Traditional electric: These are more often among the lowest-priced stoves, though not across the board. The favorite from Consumer Reports is made by LG and runs from $698 to $1,299.
Induction: While a high-end induction model may be two or more times the price of a comparable gas or traditional electric option, at the entry level you can find induction cooktops for less than $1,000, putting them more in line with other ranges. A Frigidaire that goes for $1,093 to $1,549 was the third-place induction range from Consumer Reports, while the top-ranking model from LG comes in at $2,298 to $3,500.

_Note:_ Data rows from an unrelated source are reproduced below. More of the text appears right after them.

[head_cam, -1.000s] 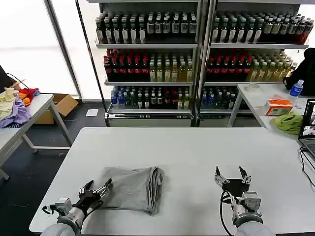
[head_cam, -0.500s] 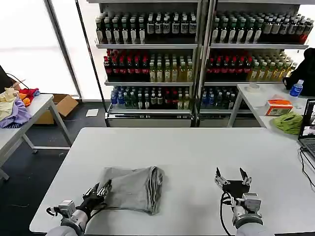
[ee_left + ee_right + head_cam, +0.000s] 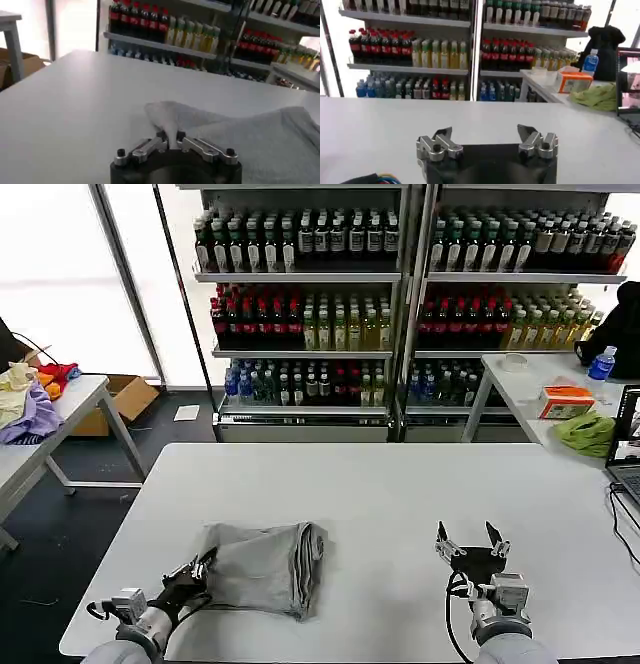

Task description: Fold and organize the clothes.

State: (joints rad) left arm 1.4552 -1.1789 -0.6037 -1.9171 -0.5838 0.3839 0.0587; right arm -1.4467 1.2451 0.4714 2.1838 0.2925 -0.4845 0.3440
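Note:
A folded light grey shirt (image 3: 265, 566) lies on the white table (image 3: 400, 484) near its front left. My left gripper (image 3: 200, 567) is at the shirt's front left corner, shut on a pinch of its cloth. In the left wrist view the grey cloth (image 3: 240, 130) rises in a peak between the closed fingertips of my left gripper (image 3: 170, 136). My right gripper (image 3: 470, 537) stands open over bare table at the front right, apart from the shirt, and its spread right gripper (image 3: 487, 134) holds nothing.
Drink shelves (image 3: 400, 294) stand behind the table. A side table at the left holds yellow, purple and red garments (image 3: 30, 399). At the right, another table carries a green cloth (image 3: 588, 432), an orange box (image 3: 566, 400) and a laptop edge (image 3: 628, 454).
My left gripper has closed on the shirt's corner and drawn back toward me, pulling the shirt slightly to the left. The right gripper has stayed in place.

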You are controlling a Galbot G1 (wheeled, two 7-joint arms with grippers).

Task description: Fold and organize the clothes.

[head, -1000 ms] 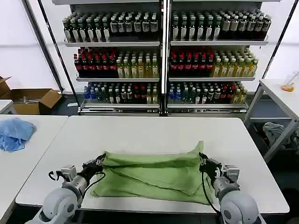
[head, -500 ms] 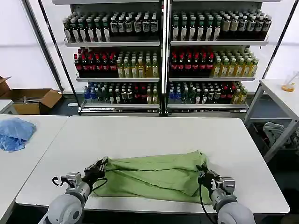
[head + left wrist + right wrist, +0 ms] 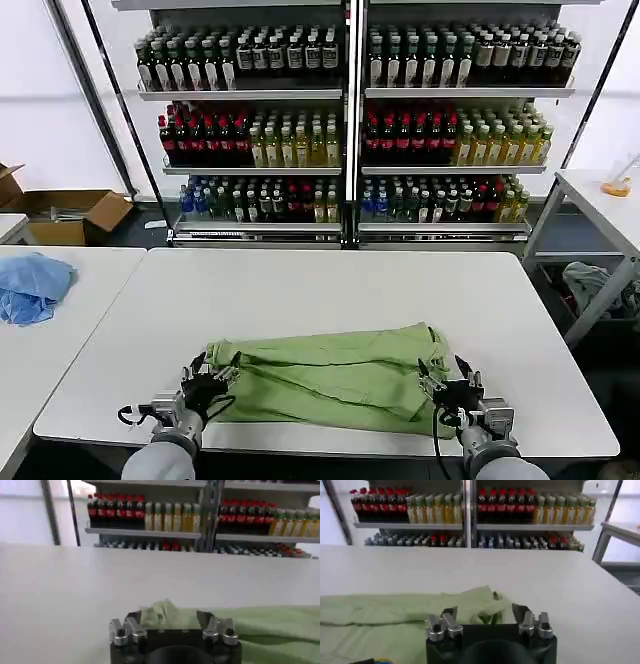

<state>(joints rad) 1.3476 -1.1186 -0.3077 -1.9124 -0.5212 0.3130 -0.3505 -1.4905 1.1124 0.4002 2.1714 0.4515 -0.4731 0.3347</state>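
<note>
A green shirt (image 3: 335, 378) lies folded along the lower middle of the white surface (image 3: 330, 290); its collar and any print are hidden in the folds. The left claw (image 3: 207, 378) sits spread at its lower-left end, the right claw (image 3: 447, 383) spread at its lower-right, neither pinching cloth, both arms cut off by the bottom edge.

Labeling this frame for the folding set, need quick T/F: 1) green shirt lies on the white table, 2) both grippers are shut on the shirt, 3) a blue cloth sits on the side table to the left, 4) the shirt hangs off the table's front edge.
1) True: the green shirt lies on the white table.
2) False: the left gripper and right gripper are open, at the shirt's two ends.
3) True: the blue cloth lies there.
4) False: the shirt lies wholly on the tabletop.
</note>
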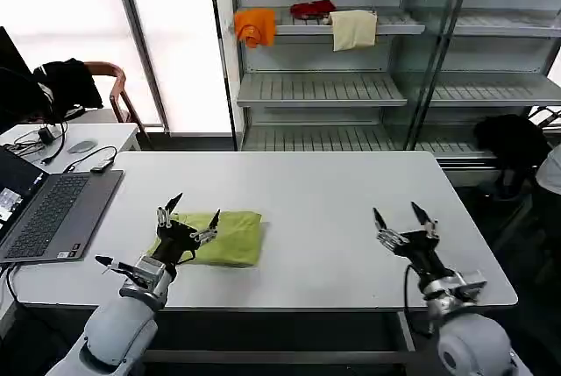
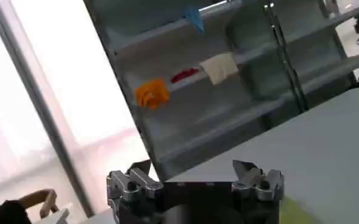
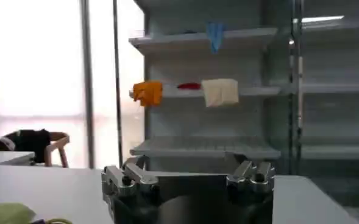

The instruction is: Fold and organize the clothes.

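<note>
Head view, T-shirt: the lime-green T-shirt (image 1: 219, 237) lies folded into a small rectangle on the white table (image 1: 307, 209), toward the robot's left and near the front edge.
Head view, left gripper: the left gripper (image 1: 189, 214) sits at the near left corner of the T-shirt, fingers spread apart and pointing up and away, holding nothing; whether it touches the cloth cannot be told.
Head view, right gripper: the right gripper (image 1: 402, 219) hovers over bare table on the robot's right, well apart from the T-shirt, fingers spread and empty.
Head view, surroundings: a laptop (image 1: 44, 211) lies open on the table's left edge; behind the table a metal shelf (image 1: 324, 87) carries an orange cloth (image 1: 254, 25), a red cloth (image 1: 312, 9) and a cream cloth (image 1: 353, 29) on one level.
Left wrist view, gripper: the two fingers (image 2: 133, 181) stand wide apart with nothing between them.
Left wrist view, T-shirt: a sliver of yellow-green fabric (image 2: 296, 213) shows just beside one finger base, on the table.
Right wrist view, gripper: the fingers (image 3: 123, 178) are spread wide, empty, aimed toward the shelf.
Right wrist view, T-shirt: a green edge of it (image 3: 7, 213) lies on the table, well to one side of this gripper.
</note>
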Action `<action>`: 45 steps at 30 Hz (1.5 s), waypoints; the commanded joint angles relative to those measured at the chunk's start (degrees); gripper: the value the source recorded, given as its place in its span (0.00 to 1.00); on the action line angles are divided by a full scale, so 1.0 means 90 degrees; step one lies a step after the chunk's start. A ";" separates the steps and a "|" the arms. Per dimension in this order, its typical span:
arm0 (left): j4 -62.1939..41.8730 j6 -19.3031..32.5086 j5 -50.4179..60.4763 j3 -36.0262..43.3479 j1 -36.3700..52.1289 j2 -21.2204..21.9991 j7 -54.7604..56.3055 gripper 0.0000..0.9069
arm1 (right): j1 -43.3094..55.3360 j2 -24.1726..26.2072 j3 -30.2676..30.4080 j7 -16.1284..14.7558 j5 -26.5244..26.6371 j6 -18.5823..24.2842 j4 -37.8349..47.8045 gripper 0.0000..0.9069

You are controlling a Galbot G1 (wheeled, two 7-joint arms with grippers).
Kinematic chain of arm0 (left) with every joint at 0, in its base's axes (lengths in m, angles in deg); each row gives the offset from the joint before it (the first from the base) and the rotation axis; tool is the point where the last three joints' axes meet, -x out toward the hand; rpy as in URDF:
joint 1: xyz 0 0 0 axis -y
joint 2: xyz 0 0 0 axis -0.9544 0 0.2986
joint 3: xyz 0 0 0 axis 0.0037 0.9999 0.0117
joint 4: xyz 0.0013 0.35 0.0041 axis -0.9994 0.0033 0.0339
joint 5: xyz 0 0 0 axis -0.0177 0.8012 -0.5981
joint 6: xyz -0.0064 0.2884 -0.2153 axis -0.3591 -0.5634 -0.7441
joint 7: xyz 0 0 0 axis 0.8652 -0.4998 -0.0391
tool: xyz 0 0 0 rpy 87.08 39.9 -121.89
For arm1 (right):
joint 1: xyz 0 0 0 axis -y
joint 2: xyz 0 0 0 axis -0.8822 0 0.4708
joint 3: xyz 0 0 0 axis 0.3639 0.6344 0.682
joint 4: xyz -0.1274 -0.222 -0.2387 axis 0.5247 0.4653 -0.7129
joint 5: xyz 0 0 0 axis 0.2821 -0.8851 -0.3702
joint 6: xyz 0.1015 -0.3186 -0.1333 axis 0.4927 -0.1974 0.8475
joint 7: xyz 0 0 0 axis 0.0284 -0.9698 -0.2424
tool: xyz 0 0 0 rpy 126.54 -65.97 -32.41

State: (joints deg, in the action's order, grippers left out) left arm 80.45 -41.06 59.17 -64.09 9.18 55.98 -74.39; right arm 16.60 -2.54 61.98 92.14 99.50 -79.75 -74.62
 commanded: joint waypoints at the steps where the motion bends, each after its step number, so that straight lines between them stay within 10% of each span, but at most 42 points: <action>1: 0.0915 -0.0292 -0.0357 -0.1546 -0.1166 0.0445 -0.0085 1.00 | 0.3188 -0.1476 0.3420 0.0329 0.0464 -0.1588 0.1126 1.00; 24: 0.1248 -0.0418 -0.0492 -0.1679 -0.1351 0.0620 -0.0171 1.00 | 0.3442 -0.3084 0.4006 0.0049 0.0284 -0.1896 0.3732 1.00; 45: 0.1232 -0.0449 -0.0316 -0.1521 -0.1379 0.0706 -0.0337 1.00 | 0.3015 -0.2511 0.3436 0.0060 0.0707 -0.1462 0.2562 1.00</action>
State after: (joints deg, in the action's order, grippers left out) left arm 91.27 -45.03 55.94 -77.93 -2.90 62.12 -77.15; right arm 44.50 -26.00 94.80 92.74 103.91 -93.50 -47.86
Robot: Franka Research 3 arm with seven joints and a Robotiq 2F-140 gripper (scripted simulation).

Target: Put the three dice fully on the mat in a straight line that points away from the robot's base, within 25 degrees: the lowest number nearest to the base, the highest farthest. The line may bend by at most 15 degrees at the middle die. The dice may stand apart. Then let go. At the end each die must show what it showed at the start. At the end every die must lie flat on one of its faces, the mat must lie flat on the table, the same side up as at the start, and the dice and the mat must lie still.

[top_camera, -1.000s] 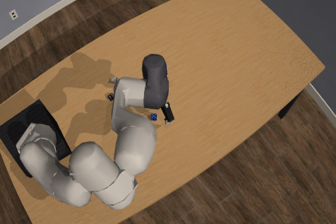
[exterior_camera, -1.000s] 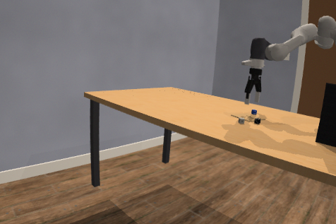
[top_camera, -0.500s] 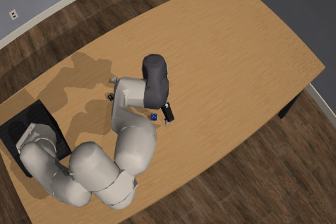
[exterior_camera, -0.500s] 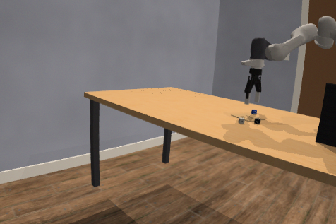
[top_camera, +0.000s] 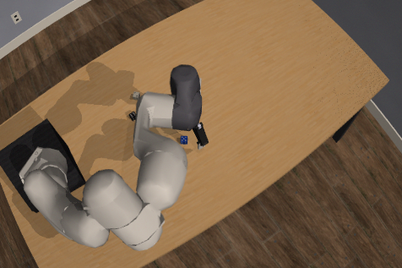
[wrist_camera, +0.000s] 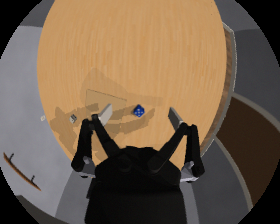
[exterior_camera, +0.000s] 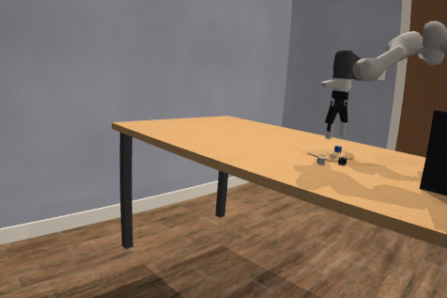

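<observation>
A blue die (top_camera: 184,139) (exterior_camera: 338,149) (wrist_camera: 138,111) lies on the table beside the mat (wrist_camera: 102,96), several pips on its top. The mat is thin and wood-coloured; the arm hides it in the top view. A grey die (top_camera: 135,95) (exterior_camera: 321,160) (wrist_camera: 73,118) lies off the mat's other side. A black die (top_camera: 133,116) (exterior_camera: 343,161) lies near the grey one; I cannot make it out in the wrist view. The pips on the grey and black dice are too small to read. My gripper (exterior_camera: 335,135) (wrist_camera: 140,110) is open and empty, above the table, with the blue die between its fingertips in the wrist view.
A black block (top_camera: 63,151) (exterior_camera: 434,154) stands on the table (top_camera: 262,62) (exterior_camera: 188,140) by the robot's base. The arm hangs over the table's middle in the top view, and its shadows fall around the dice.
</observation>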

Especially if you are switching from gas to induction (or traditional electric), you have to consider the price of changing your lines and other hardware, although there are some government incentives that can help cover the cost of the appliance and the conversion. If you don't have cookware that is induction compatible, that would be an additional cost, though many common pans, including cast-iron, some stainless steel and some nonstick, already are. (You can always confirm by seeing whether a magnet sticks to the bottom of the pan.) Aluminum, pure copper, glass and ceramic are not.
While induction is more energy-efficient than older gas or electric stoves because the direct transfer of energy means no heat is lost to the air, keep your energy bill expectations in check, Paul Hope, the home and appliance editor at Consumer Reports, told me. You may see modest savings but nothing dramatic, especially as cooking appliances account for only about 2 percent of your household energy usage.